Contohnya begini. Misal pompa bensinnya mau rusak, ia kasih tanda-tanda lebih dulu, misalnya mulai tidak bekerja maksimal di saat stok BBM mulai menipis. Ia masih normal di jalan datar dan mulai kumat di tanjakan. Jika kita menghadapinya, berjalanlah secara mundur, niscaya kamu aman sampai ke atas. Kalau pakai pompa elektrik (rotax), mana ada acara begituan: rusak ya rusak, nunggu besok siang sampai tokonya buka dan kamu harus nginap di jalan.
Di awal ‘80-an, seingat saya, mobil ini identik dengan kendaraan kecamatan, berwarna oranye. Yang built-up dibangun dan dirangkai di Jepun, biasanya dipakai BKKBN. Spesiesnya tinggal beberapa saja di Indonesia, jadi buruan banyak orang. Tandemnya adalah VW Safari. Nah, Safari-nya sudah nyaris hilang dari muka bumi, Colt-nya masih gentayangan di mana-mana. Mestinya, yang lebih dulu habis dan jadi hantu itu Colt karena kita tahulah bagaimana orang Jerman bikin mobil, kuat minta ampun, semboyan sombongnya bisa dikata, “Baru tamat esoknya kiamat.”

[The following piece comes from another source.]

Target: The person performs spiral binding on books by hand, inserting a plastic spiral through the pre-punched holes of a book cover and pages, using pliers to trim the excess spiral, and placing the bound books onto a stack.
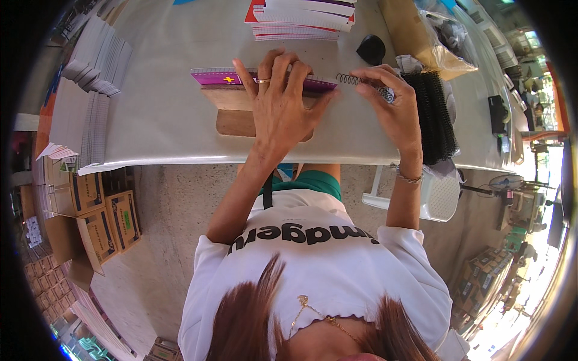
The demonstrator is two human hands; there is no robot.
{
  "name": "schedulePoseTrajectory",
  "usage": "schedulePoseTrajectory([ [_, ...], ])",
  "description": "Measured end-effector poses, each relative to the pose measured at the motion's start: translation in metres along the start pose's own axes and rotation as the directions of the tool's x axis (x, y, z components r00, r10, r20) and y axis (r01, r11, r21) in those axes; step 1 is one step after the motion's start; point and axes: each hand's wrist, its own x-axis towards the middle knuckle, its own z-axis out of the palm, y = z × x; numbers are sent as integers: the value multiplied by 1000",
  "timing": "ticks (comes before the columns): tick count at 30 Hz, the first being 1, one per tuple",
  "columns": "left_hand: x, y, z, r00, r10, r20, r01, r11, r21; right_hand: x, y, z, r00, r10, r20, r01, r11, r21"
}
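Gripping a purple-covered booklet [211, 77], the left hand [282, 99] spreads its fingers over the punched edge, its thumb stretched toward the booklet's right end. Right beneath that hand, on the near side of the booklet, sits a brown wooden block [235, 122] with a wider upper part and a narrower, round-cornered lower part. Just to its right, the right hand [391, 105] pinches a thin dark spiral binding coil [345, 78] between thumb and fingers, the coil's tip pointing left at the booklet's right end; whether it has entered the holes cannot be told. Beside the right hand, on its outer side, lies a thick bundle of black binding coils [432, 117]. Beyond that hand are a rounded black object [371, 50] and, farther off, an open cardboard box [415, 36]. Straight ahead of the left hand rises a stack of red-and-white booklets [301, 21]; well to its left stand tall piles of paper [78, 114]. Both hands work above a grey-covered table [162, 108], near its front edge.
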Motion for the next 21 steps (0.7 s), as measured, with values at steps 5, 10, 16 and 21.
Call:
schedulePoseTrajectory([
  [5, 4, 3, 1, 1000, 13, 15, -13, 1000, 5, 2, -2, -1, 999, 12, 48, -12, 1000, 6],
  [10, 8, 6, -1, 1000, 21, 23, -22, 1000, 6, 1, -3, 1, 998, 27, 53, -30, 998, 48],
  [16, 7, 5, 1, 999, 39, 7, -39, 999, 25, -3, -1, 6, 996, 46, 73, -52, 996, 71],
  [21, 6, 5, 1, 999, 43, 9, -43, 999, 31, -7, -2, 13, 999, 38, 19, -40, 993, 108],
])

Nyatanya, semboyan itu lebih cocok buat Colt. Setiap saya pergi-pergi, saya selalu lihat mobil ini, bahkan di tahun 2017 ini. Di Kwanyar, Madura, di Kediri, Madiun, Temanggung, wah, di mana-mana selalu ada Colt. Makanya, ia sampai menginspirasi pabrik pembuat kaca film untuk bikin semboyan “I’am V-Colt” sebagai tandingan pepatah “ringan sama-sama dijinjing, berat sama-sama dipe’ Colt” .
Cuma, terus terang saja ya, yang tidak menarik dari mobil ini ada juga sih. Kita harus sebut itu supaya nyanjungnya tidak kebablasan karena saya juga bukan jubir bayaran Mitsubishi. Saya hanya jadi jubir kenyataan: bahwa tampang mobil ini memang membawa unsur iba, bahkan seperti muka orang yang sedang kecele. Yang muncul di awal ‘70-an bermata dua, bulet, kayak burung hantu. Sebagian orang menyebutnya Bagong.

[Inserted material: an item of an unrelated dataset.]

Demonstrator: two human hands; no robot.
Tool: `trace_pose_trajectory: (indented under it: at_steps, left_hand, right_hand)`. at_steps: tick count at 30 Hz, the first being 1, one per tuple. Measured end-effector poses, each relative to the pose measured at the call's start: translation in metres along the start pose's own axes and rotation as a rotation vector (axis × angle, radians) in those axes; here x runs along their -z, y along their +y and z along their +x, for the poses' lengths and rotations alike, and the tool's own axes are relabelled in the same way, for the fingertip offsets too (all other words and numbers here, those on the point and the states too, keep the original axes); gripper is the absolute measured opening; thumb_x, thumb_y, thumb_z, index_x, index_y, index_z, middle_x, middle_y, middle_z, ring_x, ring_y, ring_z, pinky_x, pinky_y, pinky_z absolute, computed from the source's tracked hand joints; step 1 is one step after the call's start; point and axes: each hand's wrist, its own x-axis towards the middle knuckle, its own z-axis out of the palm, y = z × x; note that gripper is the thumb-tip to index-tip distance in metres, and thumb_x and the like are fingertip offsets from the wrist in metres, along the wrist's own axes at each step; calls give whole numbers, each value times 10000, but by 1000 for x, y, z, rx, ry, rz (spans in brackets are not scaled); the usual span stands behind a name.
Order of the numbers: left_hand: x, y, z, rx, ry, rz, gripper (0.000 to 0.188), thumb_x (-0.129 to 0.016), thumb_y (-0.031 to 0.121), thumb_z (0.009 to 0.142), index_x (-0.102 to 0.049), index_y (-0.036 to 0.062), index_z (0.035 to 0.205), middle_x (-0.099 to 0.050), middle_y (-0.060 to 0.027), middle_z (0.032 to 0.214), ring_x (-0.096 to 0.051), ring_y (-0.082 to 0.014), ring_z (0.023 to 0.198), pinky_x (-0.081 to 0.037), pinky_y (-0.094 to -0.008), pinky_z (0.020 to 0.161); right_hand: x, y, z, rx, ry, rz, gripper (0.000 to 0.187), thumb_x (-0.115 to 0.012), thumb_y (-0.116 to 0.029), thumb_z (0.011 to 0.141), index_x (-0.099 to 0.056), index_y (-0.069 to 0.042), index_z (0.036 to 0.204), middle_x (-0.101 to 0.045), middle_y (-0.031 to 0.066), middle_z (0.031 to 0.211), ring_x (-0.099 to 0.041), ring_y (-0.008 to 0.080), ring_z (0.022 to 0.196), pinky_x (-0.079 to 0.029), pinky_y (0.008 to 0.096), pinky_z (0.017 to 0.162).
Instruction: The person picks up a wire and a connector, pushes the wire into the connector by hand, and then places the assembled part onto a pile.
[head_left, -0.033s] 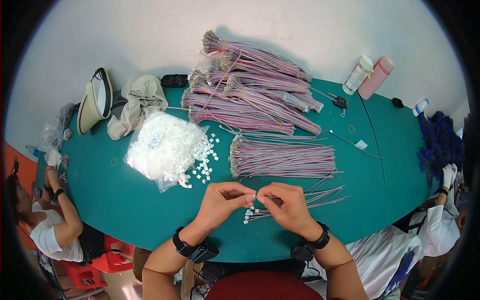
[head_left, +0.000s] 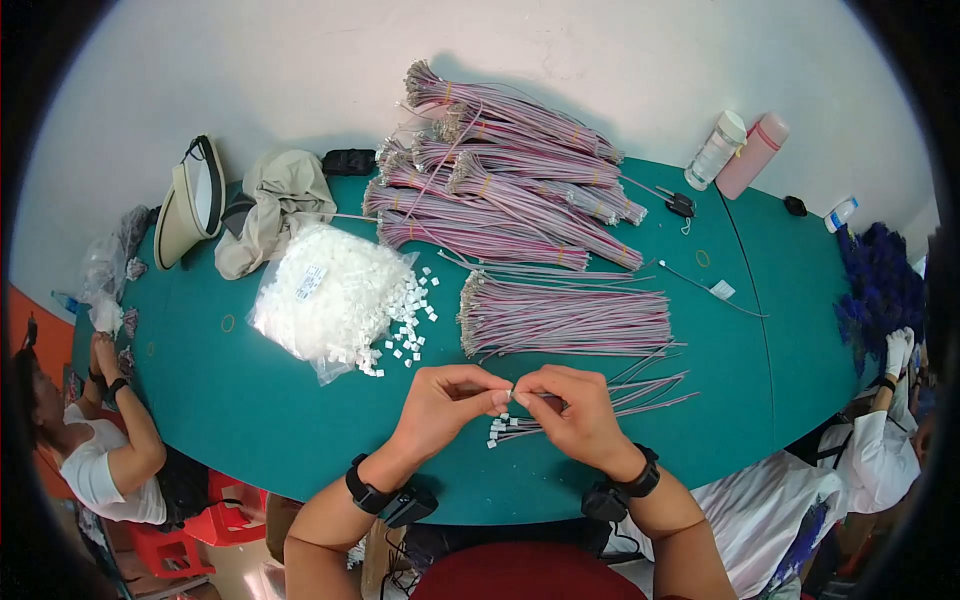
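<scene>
My left hand (head_left: 447,405) pinches a small white plastic connector housing (head_left: 508,396) between thumb and forefinger. Against it, my right hand (head_left: 575,410) grips a cable (head_left: 640,385) near its end; the join is mostly covered by the fingertips. Under and beside my right hand lie several cables with white connectors on their ends (head_left: 497,430). Just beyond my hands is a spread bundle of grey and pink cables (head_left: 565,315), metal tips to the left. Left of it, loose white housings (head_left: 405,325) spill from a clear plastic bag (head_left: 325,290).
Tied cable bundles (head_left: 530,185) are piled at the back of the green table (head_left: 250,400). A visor hat (head_left: 190,205) and beige cloth (head_left: 285,195) lie left; keys (head_left: 680,203), a clear bottle (head_left: 715,150) and a pink bottle (head_left: 755,155) stand right. People work at both sides.
</scene>
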Motion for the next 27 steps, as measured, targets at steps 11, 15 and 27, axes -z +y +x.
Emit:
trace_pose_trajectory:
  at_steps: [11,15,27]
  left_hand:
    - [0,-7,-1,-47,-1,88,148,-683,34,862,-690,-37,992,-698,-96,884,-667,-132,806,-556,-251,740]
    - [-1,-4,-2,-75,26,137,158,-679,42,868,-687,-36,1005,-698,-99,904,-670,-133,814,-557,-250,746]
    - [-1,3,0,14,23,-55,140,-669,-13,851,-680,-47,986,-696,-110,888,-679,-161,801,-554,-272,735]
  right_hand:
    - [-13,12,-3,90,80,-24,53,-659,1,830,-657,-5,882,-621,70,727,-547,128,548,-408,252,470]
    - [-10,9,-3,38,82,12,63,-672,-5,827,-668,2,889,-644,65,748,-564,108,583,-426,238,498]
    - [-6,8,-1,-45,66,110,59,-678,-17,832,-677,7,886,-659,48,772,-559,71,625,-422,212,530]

Beda dengan Cadilac atau Holden atau Mercy yang ganteng nan macho sejak lahir, tampang Colt malah kayak coni. Apa itu coni? Itu lo, seperti wajah orang yang yang semisal manggil-manggil teman atau bahkan sudah telanjur menepuk bahunya dari belakang, nggak tahunya bukan orang yang dimaksud, malah orang lain. Naaah, kayak gitu tampangnya, coni kecele. Kasarnya, tampangnya nggak berwibawa sama sekali.

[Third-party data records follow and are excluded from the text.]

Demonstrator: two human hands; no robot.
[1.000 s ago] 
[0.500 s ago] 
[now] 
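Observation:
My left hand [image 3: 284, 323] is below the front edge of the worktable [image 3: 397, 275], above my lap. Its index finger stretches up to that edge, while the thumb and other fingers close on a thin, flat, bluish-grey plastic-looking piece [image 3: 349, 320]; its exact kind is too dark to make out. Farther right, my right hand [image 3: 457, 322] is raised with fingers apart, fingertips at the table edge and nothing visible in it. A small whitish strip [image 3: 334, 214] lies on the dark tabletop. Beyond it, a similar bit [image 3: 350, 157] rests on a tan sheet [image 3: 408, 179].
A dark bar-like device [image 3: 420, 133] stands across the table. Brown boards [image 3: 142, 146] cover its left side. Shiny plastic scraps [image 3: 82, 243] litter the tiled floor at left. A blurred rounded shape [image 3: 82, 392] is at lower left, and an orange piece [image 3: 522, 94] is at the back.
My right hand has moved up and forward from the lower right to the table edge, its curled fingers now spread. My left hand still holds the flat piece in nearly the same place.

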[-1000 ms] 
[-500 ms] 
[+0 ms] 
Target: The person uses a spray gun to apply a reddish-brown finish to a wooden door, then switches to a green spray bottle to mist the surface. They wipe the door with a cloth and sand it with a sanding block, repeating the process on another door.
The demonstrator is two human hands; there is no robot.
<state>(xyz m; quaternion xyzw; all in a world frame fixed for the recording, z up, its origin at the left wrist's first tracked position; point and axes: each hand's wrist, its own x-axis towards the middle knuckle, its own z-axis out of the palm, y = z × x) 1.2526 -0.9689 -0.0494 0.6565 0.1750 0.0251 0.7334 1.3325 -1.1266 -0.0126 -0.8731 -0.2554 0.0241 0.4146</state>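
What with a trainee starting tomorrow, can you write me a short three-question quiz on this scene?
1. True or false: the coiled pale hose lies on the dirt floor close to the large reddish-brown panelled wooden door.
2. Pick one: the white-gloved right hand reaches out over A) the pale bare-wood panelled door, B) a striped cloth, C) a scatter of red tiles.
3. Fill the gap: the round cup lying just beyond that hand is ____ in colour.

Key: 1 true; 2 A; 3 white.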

Maka dari itu kalau kamu naik Colt yang masih sehat dan bisa berjalan normal di hari ini, itu bukan peristiwa istimewa, itu biasa saja. Banyak Colt yang masih begituan di muka bumi ini. Dan kalau kamu masuk ke kabinnya, ingatanmu akan terbawa ke masa 35 hingga 40 tahun yang lalu. Dasbornya, busa tempat duduk atau plafonnya, semuanya menyimpan aroma “apek-apek mesra”, suatu aroma nostalgia yang tidak dapat diciptakan oleh Kenzo atau Isei Miyake. Sungguh, aroma “apek-apek mesra” itu hanya khas milik dan dibuat oleh Mitsubishi. APV atau Gran Max tak akan mampu mengawetkan cadangan nostalgia untuk dilepaskan kembali kepada para penggunanya 40 tahun yang akan datang, seperti yang ada pada Colt ini.